Franson’s first post was a shared personal status that called Hogg “Supreme Leader Hogg,” a nod to Hitler’s Führer, according to the Hill, which referenced screenshots taken by the Douglas County Democratic-Farmer-Labor Party. Franson criticized the protesters again in a post later that evening. In her third post, she shared a photo of the Hitler Youth wearing swastikas and added an Adolf Hitler quote:

“These boys and girls enter our organizations [at] ten years of age, and often for the first time get a little fresh air; after four years of the Young Folk they go on to the Hitler Youth, where we have them for another four years … And even if they are still not complete National Socialists, they go to Labor Service and are smoothed out there for another six, seven months … And whatever class consciousness or social status might still be left … the Wehrmacht [German armed forces] will take care of that.”
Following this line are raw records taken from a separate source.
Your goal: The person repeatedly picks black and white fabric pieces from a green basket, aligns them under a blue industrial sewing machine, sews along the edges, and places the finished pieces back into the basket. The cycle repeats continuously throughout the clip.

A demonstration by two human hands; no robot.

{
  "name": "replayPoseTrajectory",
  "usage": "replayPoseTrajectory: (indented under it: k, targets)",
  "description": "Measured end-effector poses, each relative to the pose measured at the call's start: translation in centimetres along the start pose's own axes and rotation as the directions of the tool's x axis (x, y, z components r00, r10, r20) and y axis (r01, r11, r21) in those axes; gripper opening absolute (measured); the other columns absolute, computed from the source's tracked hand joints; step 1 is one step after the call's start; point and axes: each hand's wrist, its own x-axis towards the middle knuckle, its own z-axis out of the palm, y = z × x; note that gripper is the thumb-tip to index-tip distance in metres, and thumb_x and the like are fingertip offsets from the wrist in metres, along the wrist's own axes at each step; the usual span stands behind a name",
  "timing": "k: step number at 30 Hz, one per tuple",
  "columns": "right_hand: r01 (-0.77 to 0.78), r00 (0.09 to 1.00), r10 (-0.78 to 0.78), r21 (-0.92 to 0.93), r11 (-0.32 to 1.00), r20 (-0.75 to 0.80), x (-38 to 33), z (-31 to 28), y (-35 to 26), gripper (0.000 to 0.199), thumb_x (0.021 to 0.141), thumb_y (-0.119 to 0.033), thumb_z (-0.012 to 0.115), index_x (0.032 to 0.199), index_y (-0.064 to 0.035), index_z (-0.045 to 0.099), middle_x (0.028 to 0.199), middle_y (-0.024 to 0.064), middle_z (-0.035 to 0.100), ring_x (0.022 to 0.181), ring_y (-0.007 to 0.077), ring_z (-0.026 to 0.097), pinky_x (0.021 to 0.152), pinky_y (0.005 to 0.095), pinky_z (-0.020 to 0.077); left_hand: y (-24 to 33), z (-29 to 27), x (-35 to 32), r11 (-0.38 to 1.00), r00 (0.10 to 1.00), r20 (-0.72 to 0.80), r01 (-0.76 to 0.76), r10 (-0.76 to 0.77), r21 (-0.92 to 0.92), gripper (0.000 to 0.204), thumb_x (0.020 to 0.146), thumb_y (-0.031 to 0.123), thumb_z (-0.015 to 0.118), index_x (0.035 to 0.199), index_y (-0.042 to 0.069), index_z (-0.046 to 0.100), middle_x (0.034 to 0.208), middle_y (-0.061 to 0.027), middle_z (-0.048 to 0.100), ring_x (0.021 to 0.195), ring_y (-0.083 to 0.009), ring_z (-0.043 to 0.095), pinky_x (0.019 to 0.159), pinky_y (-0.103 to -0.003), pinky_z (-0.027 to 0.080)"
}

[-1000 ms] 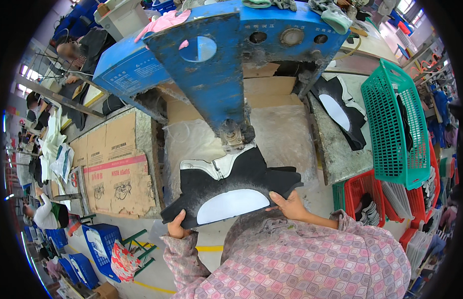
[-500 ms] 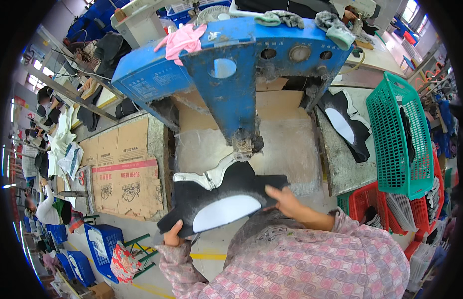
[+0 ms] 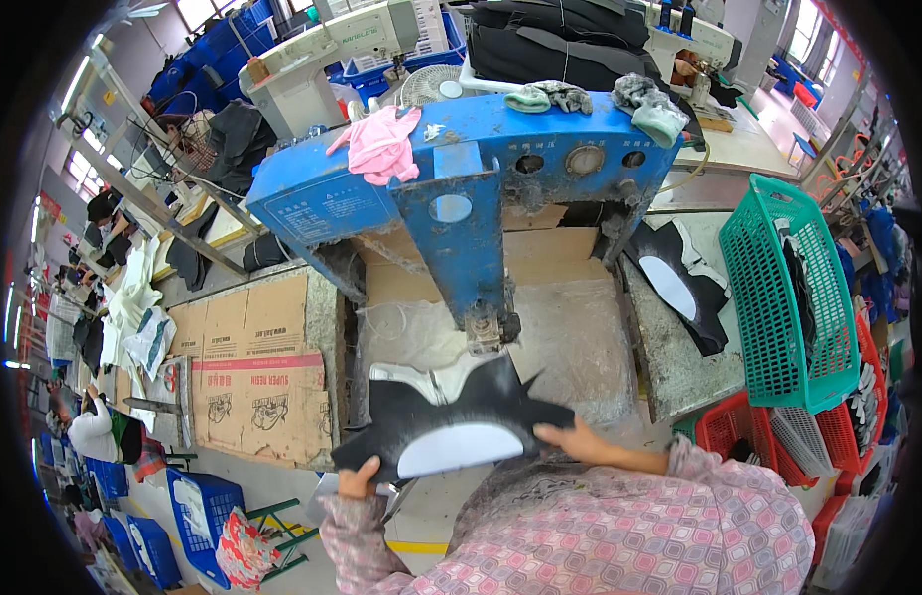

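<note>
Between my two hands is a flat black fabric piece (image 3: 451, 415) with pointed lobes, a white half-oval panel along its near edge and a white strip at its far edge. My left hand (image 3: 359, 480) pinches its near left corner, thumb on top. At the right end my right hand (image 3: 572, 439) grips it the same way; the fingers of both hands are hidden beneath. The far edge lies just below the metal head (image 3: 486, 325) on the arm of a blue machine (image 3: 449, 238); whether they touch I cannot tell.
A similar black piece (image 3: 671, 283) rests on the right side table, beside a tall green basket (image 3: 790, 297). Red baskets (image 3: 724, 416) stand lower right. Flattened cardboard (image 3: 247, 367) covers the left table. A pink cloth (image 3: 379, 144) and gloves (image 3: 649, 104) lie on the machine.
The black piece has tilted to lie more level, its left end now farther right. Both hands stay gripped on it. The view has shifted, showing more of the background.
</note>
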Motion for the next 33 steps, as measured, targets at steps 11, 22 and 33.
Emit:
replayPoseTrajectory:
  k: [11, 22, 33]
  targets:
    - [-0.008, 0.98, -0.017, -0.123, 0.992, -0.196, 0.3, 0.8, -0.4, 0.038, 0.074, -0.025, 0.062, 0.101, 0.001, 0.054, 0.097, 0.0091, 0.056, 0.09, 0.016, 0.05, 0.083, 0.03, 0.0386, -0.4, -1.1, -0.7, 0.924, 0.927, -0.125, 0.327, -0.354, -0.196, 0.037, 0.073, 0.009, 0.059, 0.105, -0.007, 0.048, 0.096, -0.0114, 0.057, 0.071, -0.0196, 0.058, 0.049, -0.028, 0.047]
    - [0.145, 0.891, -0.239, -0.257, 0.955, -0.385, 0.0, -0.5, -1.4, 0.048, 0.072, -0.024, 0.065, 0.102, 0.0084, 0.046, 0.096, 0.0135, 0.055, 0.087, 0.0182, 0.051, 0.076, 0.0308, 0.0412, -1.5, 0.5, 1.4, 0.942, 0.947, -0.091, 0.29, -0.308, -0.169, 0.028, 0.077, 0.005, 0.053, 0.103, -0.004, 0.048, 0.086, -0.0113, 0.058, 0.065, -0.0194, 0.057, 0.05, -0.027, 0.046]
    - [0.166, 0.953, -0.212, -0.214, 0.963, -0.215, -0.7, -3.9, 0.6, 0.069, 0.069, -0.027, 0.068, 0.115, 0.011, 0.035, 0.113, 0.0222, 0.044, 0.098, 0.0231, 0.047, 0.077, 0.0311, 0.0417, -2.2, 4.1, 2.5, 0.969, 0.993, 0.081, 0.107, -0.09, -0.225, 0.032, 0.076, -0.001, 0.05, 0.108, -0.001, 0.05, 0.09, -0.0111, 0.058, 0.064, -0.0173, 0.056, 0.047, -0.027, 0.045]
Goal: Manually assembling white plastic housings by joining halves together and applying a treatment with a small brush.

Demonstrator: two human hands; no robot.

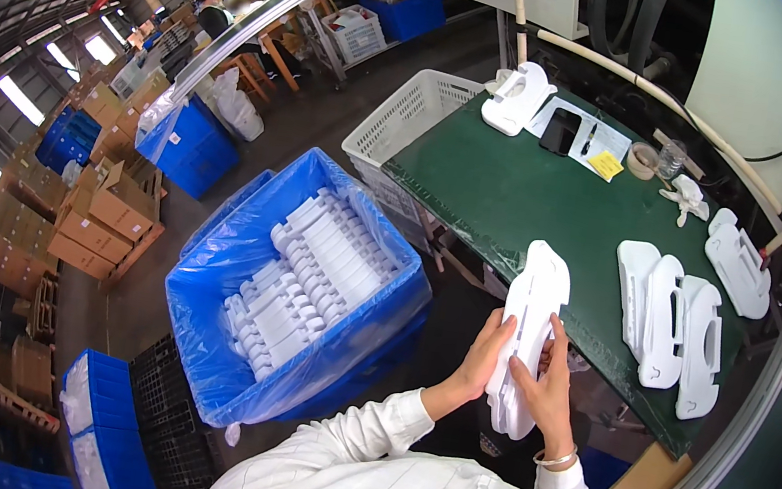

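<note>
Between my two hands, over the near edge of the green table, I hold a long white plastic part [540,277]; it may be several stacked, seen nearly edge-on. My left hand [480,361] is closed on its left side, and my right hand [549,382] grips its right side, thumb across the face. On the table to the right lie similar white parts with handle-like slots [664,326], and one more [738,264] rests farther back. Another white part [518,99] lies at the table's far left corner.
Left of me stands a blue bin [198,317] lined with plastic, holding rows of white parts [309,283]. The green table [480,192] carries a phone [560,131], a pen, paper, a yellow note and tape [642,161]. A white crate [373,141] stands beside it.
</note>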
In the third post, Franson didn’t specifically reference Hogg or the March for Our Lives, but some people, including Parkland survivors, made the connection. Franson did not immediately respond to a request for comment.

But Franson isn’t the conservative likening Hogg to Hitler.

Hogg, whose speech at the March for Our Lives rally was strikingly political, ended his speech by thrusting his fist into the air. The move was likely a symbol of solidarity, support, and resistance — much like what the Industrial Workers of the World, the Black Panthers and even Donald Trump have used.

But that didn’t stop Anthony Testaverde, a longtime aide to Republican New York State Sen. Martiny Golden, from posting a photo on Saturday of Hogg with his fist raised alongside a photo of Hitler raising his hand in the Sieg Heil Hitler salute. The second comparison shows Hogg with a black mourning band on his arm next to a photo of a Nazi soldier with a swastika band on his arm, according to the New York Post.

Golden said the posts had been removed and that he doesn’t agree with them in a statement provided to the Post. But he didn’t say if he would be firing Testaverde. Golden did not immediately respond to a request for comment.

Right-wing media outlets like Breitbart, The Daily Wire, and Infowars have all latched onto the claim that Hogg’s fist in the air was a Nazi salute. Infowars went so far as to call Hogg the “propagandist-in-chief” and named the March for Our Lives a “‘Hitler Youth’” invasion of Washington.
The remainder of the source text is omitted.